Foto di Cisma Ambiente

Mafia, scatta la confisca ai beni dei Paratore. Un impero economico all’ombra del boss Maurizio Zuccaro

Quello di Antonino Paratore è un vero e proprio impero economico, che spazia dai rifiuti al settore balneare fino alla pulizia dei grandi ospedali, costruito grazie agli stretti legami con la famiglia di Cosa nostra dei Santapaola-Ercolano. Di questo sono convinti i magistrati della procura di Catania e, per ultimi, anche i giudici del tribunale misure di prevenzione. Il collegio, presieduto da Roberto Passalacqua, ha infatti disposto la confisca dei beni dell’imprenditore, già sottoposti a sequestro negli anni scorsi. Il provvedimento di confisca – datato 10 agosto 2024 -, come accertato da MeridioNews, riguarda non solo Antonino Paratore ma anche il figlio Carmelo e il sanguinario boss ergastolano Maurizio Zuccaro, cognato di Vincenzo Santapaola e nipote del capomafia Nitto Santapaola.  Ed è proprio sui presunti legami con quest’ultimo che si basa la decisione dei giudici. Un déjà vu che rimanda anche all’inchiesta Piramidi, che fece scattare le manette ai polsi dei Paratore, e al processo tutt’ora in corso.

«Il dibattimento ha permesso di accertare la sproporzione dei beni di Paratore – si legge nel provvedimento – rispetto al loro reddito e alla loro attività economica. Ci sono indizi sufficienti per ritenere che essi siano stati conseguiti utilizzando i frutti dell’attività illecita di Zuccaro e ne costituiscano il reimpiego». Secondo il perito incaricato dal tribunale, dal 1991 al 2019, gli imprenditori avrebbero avuto sempre un saldo negativo tra entrate e uscite «con costante sperequazione economica», precisano nel documento. Il core business dei Paratore è stato la Cisma ambiente società – finita in amministrazione giudiziaria dopo il sequestro – che gestisce la discarica di Melilli (in provincia di Siracusa), ma si occupa anche di attività di intermediazione e trasporti di rifiuti per conto terzi. Oltre i cancelli della Cisma, in un paradossale controsenso tutto siciliano per una Regione costretta a spedire all’estero la propria spazzatura, è stato smaltito il polverino dell’altoforno dell’Ilva di Taranto.
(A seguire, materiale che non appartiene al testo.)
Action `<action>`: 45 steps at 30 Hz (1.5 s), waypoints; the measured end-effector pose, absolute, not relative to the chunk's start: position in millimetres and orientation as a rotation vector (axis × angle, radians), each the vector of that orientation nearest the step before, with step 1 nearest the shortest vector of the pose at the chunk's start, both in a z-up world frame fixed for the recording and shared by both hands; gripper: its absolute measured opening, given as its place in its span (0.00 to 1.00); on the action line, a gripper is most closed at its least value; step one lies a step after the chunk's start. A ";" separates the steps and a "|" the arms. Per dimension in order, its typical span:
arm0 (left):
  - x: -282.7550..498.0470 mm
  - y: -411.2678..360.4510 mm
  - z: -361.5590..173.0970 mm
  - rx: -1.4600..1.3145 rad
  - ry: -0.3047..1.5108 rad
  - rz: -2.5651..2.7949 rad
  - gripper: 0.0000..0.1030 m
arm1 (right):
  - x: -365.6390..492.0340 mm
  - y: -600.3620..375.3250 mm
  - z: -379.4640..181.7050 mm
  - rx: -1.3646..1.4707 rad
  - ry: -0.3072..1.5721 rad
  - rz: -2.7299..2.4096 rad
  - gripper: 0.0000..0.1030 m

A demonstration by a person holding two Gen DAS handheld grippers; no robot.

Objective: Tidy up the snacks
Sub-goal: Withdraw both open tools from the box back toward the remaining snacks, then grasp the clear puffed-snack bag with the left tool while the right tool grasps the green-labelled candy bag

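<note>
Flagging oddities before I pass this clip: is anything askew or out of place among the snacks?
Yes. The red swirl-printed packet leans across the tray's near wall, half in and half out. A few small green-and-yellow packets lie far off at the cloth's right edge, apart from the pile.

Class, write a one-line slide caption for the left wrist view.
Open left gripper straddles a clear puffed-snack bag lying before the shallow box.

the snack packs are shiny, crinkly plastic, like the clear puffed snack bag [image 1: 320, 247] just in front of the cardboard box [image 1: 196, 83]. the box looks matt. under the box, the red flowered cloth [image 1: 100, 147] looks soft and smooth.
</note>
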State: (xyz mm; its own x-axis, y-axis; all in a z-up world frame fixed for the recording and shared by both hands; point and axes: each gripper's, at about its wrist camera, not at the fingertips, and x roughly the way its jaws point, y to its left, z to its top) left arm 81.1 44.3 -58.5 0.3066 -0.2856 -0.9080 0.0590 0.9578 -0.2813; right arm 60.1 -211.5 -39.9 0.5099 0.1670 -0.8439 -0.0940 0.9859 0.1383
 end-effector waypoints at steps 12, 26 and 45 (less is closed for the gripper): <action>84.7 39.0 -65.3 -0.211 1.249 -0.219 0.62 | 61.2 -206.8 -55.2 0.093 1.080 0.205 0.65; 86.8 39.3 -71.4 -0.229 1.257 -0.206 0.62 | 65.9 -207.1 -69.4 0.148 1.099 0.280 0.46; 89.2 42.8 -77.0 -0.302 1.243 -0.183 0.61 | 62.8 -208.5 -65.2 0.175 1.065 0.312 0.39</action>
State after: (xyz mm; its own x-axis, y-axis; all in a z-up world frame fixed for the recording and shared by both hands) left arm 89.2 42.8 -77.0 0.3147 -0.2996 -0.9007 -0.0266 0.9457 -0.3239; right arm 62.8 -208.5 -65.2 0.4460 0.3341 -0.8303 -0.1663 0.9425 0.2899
Diversi collaboratori di giustizia hanno parlato della «costante cointeressenza economica nel corso degli anni dello Zuccaro nelle imprese (e, in particolare, di quelle nel settore delle pulizie degli ospedali catanesi, nel settore della gestione dei rifiuti e in quello balneare) di Antonino Paratore e del figlio di questi». Per i magistrati, il boss dei Santapaola-Ercolano sarebbe stato socio occulto dell’imprenditore, trovando in quest’ultimo un canale in cui fare confluire le ingenti risorse economiche della sua decennale partecipazione ai vertici di Cosa nostra. Soldi che avrebbero garantito, allo stesso tempo, l’espansione imprenditoriale di Paratore e la protezione sia nei confronti dei Santapaola stessi che dei clan rivali attivi a Catania e provincia. Un legame, quello tra Zuccaro e Paratore, che non era riferibile solo agli affari: Antonino Paratore è stato, nel 2004, padrino di battesimo della figlia di Zuccaro, mentre il figlio Carmelo nel 2007 ha fatto da testimone di nozze a Rosario Zuccaro, condannato nel 2023 – in primo grado – a 13 anni per mafia nell’ambito del processo Zeta.

Per i giudici del tribunale misure di prevenzione, la pericolosità sociale di Antonino Paratore e del figlio sarebbe ancora attuale e andrebbe oltre al periodo indicato nel processo penale, ossia il 2010. Per questo motivo, oltre alla confisca dei beni – già finiti sotto sequestro in passato – è stato disposta per i due imprenditori la misura della sorveglianza speciale con l’obbligo di tornare a casa entro le 21 e di non uscire prima delle 6. Tra le tante prescrizioni in elenco c’è anche quella di «non accedere agli esercizi pubblici e ai locali di pubblico intrattenimento nei giorni e durante i giorni feriali dalle 18 alle 8». Diverso il quadro per Maurizio Zuccaro, condannato all’ergastolo nel 2020 per l’omicidio di Luigi Ilardo, il pentito che da infiltrato aveva portato il Ros dei carabinieri al covo dell’allora latitante Bernardo Provenzano. I giudici per Zuccaro hanno deciso di rigettare la richiesta di applicazione della sorveglianza speciale con obbligo di soggiorno. La motivazione viene messa nero su bianco nelle 13 pagine del provvedimento, in quanto al capomafia «è già stata applicata per la massima durata consentita dalla legge (cinque anni, ndr)».